YOUR OBJECTIVE:
With the pictures excluded, retype the records that follow exactly.

Records contained in a dataset:
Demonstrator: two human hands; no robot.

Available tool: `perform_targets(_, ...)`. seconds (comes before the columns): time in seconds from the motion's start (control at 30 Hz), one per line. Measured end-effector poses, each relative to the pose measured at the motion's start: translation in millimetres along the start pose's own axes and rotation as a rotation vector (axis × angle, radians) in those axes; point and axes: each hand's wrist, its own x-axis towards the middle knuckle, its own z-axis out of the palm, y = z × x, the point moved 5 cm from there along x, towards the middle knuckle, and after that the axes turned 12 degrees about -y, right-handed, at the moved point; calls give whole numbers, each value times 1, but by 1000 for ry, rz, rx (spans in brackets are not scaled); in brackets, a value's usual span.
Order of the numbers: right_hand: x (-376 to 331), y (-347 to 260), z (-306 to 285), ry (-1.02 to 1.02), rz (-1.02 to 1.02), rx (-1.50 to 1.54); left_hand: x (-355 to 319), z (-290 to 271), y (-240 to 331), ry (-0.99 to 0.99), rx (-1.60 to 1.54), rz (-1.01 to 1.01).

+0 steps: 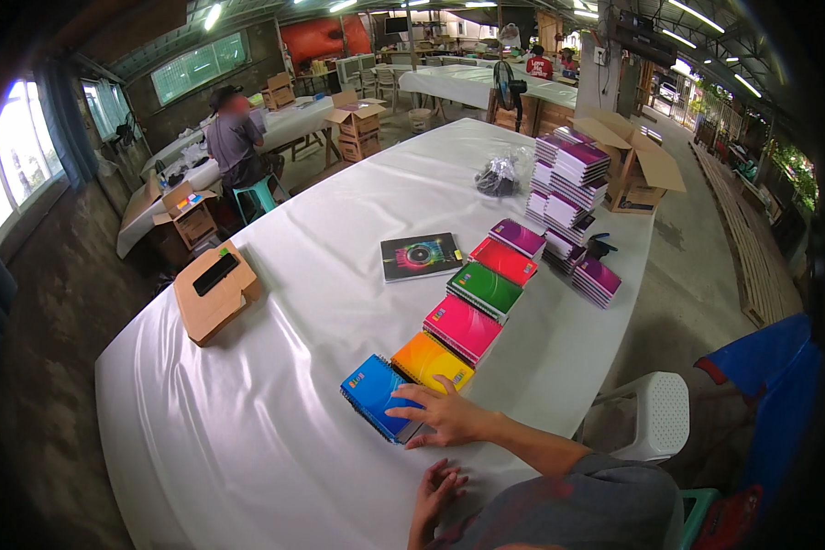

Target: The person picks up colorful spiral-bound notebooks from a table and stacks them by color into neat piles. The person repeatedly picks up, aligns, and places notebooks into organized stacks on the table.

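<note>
My right hand [449,414] reaches in from the lower right with fingers spread over the near edge of a blue spiral notebook [372,392], at the near end of a diagonal row of small stacks. Beyond it follow a yellow notebook [428,359], a pink one [465,325], a green one [488,291], a red one [504,261] and a purple one [518,237], all spiral-bound. Close to the table's near side, my left hand [438,490] hovers or rests with loosely bent fingers, apart from the notebooks and holding nothing.
Tall piles of purple notebooks [568,183] stand at the far right, beside an open carton [637,170]. A black notebook [422,256] lies left of the row. A phone [215,274] rests on folded cardboard [213,307]. A white stool [655,412] is at right; a person [236,137] sits beyond.
</note>
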Motion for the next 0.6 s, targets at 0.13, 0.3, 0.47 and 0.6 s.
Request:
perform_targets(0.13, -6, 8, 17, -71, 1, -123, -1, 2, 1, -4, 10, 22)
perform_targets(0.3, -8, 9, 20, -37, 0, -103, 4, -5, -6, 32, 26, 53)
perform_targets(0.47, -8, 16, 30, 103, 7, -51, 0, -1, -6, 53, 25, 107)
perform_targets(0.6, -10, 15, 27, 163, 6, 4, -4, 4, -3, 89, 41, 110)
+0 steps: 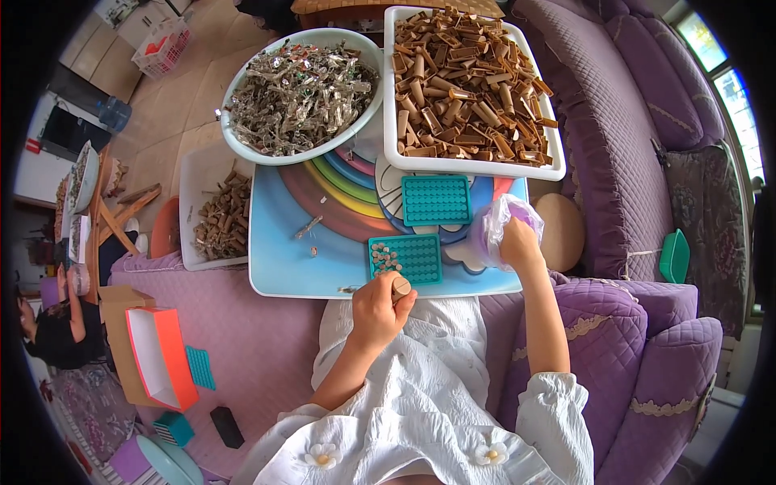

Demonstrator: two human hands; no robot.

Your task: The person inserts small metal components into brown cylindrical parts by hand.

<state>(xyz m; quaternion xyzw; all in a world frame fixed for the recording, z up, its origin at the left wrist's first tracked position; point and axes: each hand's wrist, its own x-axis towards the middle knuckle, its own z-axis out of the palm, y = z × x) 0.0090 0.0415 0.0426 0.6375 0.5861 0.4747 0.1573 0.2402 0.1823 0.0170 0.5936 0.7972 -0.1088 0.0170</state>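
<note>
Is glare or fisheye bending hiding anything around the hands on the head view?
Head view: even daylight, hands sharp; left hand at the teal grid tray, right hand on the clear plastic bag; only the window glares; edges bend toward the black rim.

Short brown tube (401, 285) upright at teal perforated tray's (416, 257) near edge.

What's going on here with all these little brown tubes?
A person on a purple sofa works at a rainbow-print table. The left hand holds a small brown tube at the edge of a teal grid tray, partly filled. The right hand grips a plastic bag. A white bin of brown tubes sits behind.
</note>
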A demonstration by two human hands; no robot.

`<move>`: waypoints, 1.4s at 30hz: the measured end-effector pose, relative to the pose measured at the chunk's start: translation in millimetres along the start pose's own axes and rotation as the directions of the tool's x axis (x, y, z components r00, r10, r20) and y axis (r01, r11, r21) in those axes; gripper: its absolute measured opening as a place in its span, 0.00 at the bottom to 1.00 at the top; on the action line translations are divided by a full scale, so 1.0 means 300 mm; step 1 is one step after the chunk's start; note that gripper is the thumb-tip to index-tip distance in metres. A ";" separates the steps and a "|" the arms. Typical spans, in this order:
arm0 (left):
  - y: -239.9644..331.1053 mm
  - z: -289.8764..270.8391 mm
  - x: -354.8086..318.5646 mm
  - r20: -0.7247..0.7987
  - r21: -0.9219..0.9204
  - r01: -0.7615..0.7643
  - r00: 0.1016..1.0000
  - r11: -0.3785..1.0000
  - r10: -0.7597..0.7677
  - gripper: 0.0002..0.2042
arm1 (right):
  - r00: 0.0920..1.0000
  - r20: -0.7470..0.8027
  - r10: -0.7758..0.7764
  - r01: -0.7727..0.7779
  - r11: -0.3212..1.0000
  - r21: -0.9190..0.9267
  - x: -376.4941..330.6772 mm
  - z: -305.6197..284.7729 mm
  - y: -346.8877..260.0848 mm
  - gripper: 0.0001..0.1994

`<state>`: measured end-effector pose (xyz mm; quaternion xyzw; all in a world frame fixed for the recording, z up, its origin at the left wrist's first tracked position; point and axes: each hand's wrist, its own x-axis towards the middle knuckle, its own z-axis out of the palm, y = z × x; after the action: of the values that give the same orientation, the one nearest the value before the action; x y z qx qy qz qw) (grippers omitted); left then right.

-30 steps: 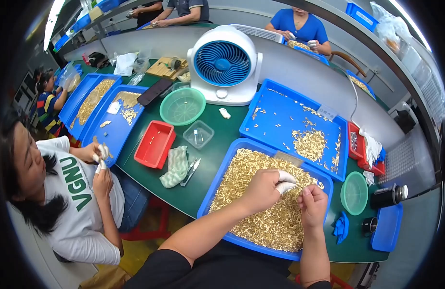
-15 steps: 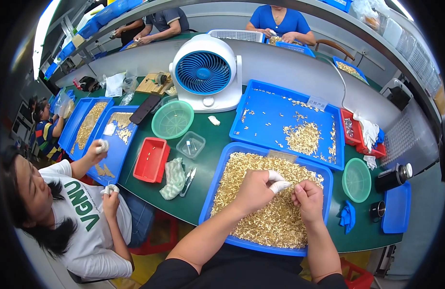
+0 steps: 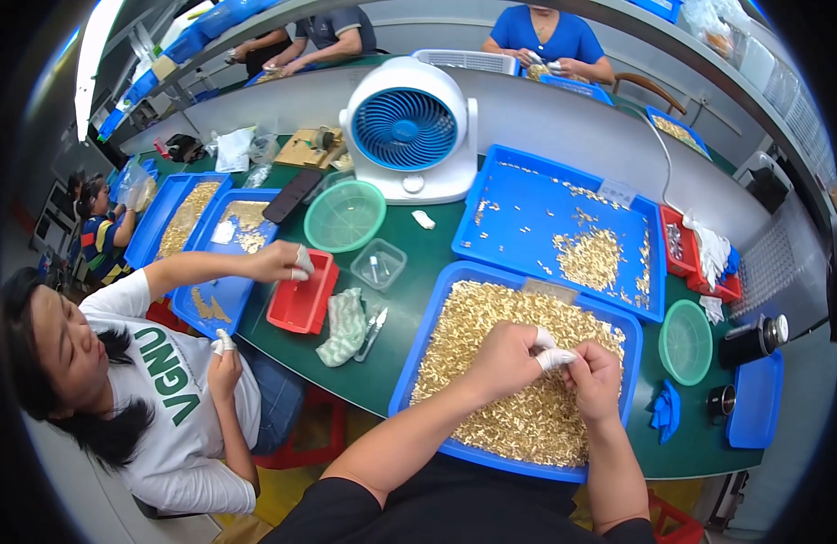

TASK ANSWER:
Demonstrator: two human hands; no robot.

Available tool: `perform_targets(_, ...)`. seconds (comes before the columns): time in seconds from the motion's start (control at 30 Hz), one per line. Measured end-effector poses, each relative to the pose measured at the motion's start: translation in millimetres along the start pose's own axes and rotation as a rotation vector (axis × angle, radians) in those axes; point and axes: each hand's wrist, its own x-axis towards the middle knuckle, its own z-axis out of the palm, y = z × x, the point moved 5 cm from there along x, towards the middle knuckle, and after that the axes turned 12 degrees about -y, right-handed, at the moved point; calls give whole numbers, each value times 1, but by 1000 for ry, rz, rx (spans in brackets are not scaled); in brackets, a value's usual span.
Order of the numbers: right_hand: x (-376 to 331), y (-347 to 260), z (-306 to 285), ry (-1.02 to 1.02), rz (-1.02 to 1.02), rx (-1.50 to 1.54); left_hand: x (-355 to 319), z (-290 to 271), y (-240 to 331), ry (-0.99 to 0.99), rx (-1.60 to 1.54), rz (-1.01 to 1.01).

+0 steps: 

Target: The person picks up colorful spiral-bound notebooks from a table and stacks them by color into neat piles. The person repeatedly picks up, aligns, and places notebooks into organized stacks on the table.

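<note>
My right hand [449,414] reaches in from the lower right with fingers spread over the near edge of a blue spiral notebook [372,392], at the near end of a diagonal row of small stacks. Beyond it follow a yellow notebook [428,359], a pink one [465,325], a green one [488,291], a red one [504,261] and a purple one [518,237], all spiral-bound. Close to the table's near side, my left hand [438,490] hovers or rests with loosely bent fingers, apart from the notebooks and holding nothing.
Tall piles of purple notebooks [568,183] stand at the far right, beside an open carton [637,170]. A black notebook [422,256] lies left of the row. A phone [215,274] rests on folded cardboard [213,307]. A white stool [655,412] is at right; a person [236,137] sits beyond.
</note>
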Motion for the next 0.6 s, targets at 0.13, 0.3, 0.47 and 0.6 s.
Request:
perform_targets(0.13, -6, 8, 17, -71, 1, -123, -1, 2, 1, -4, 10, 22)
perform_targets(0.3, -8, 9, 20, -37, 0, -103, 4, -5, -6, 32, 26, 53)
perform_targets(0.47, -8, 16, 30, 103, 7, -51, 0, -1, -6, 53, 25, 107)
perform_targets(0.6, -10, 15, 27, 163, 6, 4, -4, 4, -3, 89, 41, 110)
+0 steps: 

Demonstrator: two human hands; no robot.

Your task: The person inserts small metal components into brown cylindrical parts by hand.

<state>(xyz m; quaternion xyzw; all in a world frame fixed for the recording, z up, its origin at the left wrist's first tracked position; point and axes: each hand's wrist, its own x-axis towards the middle knuckle, its own z-axis out of the palm, y = z × x) 0.0090 0.0415 0.0426 0.6375 0.5861 0.4747 0.1573 0.2402 0.1823 0.0170 0.5936 0.7972 -0.1088 0.0170</state>
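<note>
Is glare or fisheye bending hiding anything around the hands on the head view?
Head view: even daylight, hands sharp; left hand at the teal grid tray, right hand on the clear plastic bag; only the window glares; edges bend toward the black rim.

Short brown tube (401, 285) upright at teal perforated tray's (416, 257) near edge.

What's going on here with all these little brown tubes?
A person on a purple sofa works at a rainbow-print table. The left hand holds a small brown tube at the edge of a teal grid tray, partly filled. The right hand grips a plastic bag. A white bin of brown tubes sits behind.
</note>
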A demonstration by two human hands; no robot.

`<move>`: waypoints, 1.4s at 30hz: the measured end-effector pose, relative to the pose measured at the chunk's start: translation in millimetres along the start pose's own axes and rotation as the directions of the tool's x axis (x, y, z components r00, r10, r20) and y axis (r01, r11, r21) in those axes; gripper: its absolute measured opening as a place in its span, 0.00 at the bottom to 1.00 at the top; on the action line translations are divided by a full scale, so 1.0 means 300 mm; step 1 is one step after the chunk's start; note that gripper is the thumb-tip to index-tip distance in metres. A ";" separates the steps and a "|" the arms. Typical spans, in this order:
arm0 (left):
  - y: -239.9644..331.1053 mm
  - z: -289.8764..270.8391 mm
  - x: -354.8086..318.5646 mm
  - r20: -0.7247..0.7987
  - r21: -0.9219..0.9204
  - r01: -0.7615..0.7643
  - r00: 0.1016..1.0000
  - r11: -0.3785..1.0000
  - r10: -0.7597..0.7677
  - gripper: 0.0002..0.2042
arm1 (right):
  - r00: 0.0920..1.0000
  - r20: -0.7470..0.8027
  - r10: -0.7758..0.7764
  - r01: -0.7727..0.7779
  - r11: -0.3212..1.0000
  - r21: -0.9190..0.9267
  - x: -376.4941..330.6772 mm
  - z: -305.6197..284.7729 mm
  - y: -346.8877..260.0848 mm
  - gripper: 0.0001..0.1994

`<state>`: measured end-effector pose (xyz mm; quaternion xyzw; all in a world frame fixed for the recording, z up, its origin at the left wrist's first tracked position; point and axes: each hand's wrist, its own x-axis towards the middle knuckle, its own z-axis out of the palm, y = z × x; after the action: of the values that give the same orientation, the one nearest the value before the action; x y z qx qy qz qw) (grippers omitted); left then right.

-30 steps: 
-15 steps: 
+0 steps: 

What needed an answer now has one.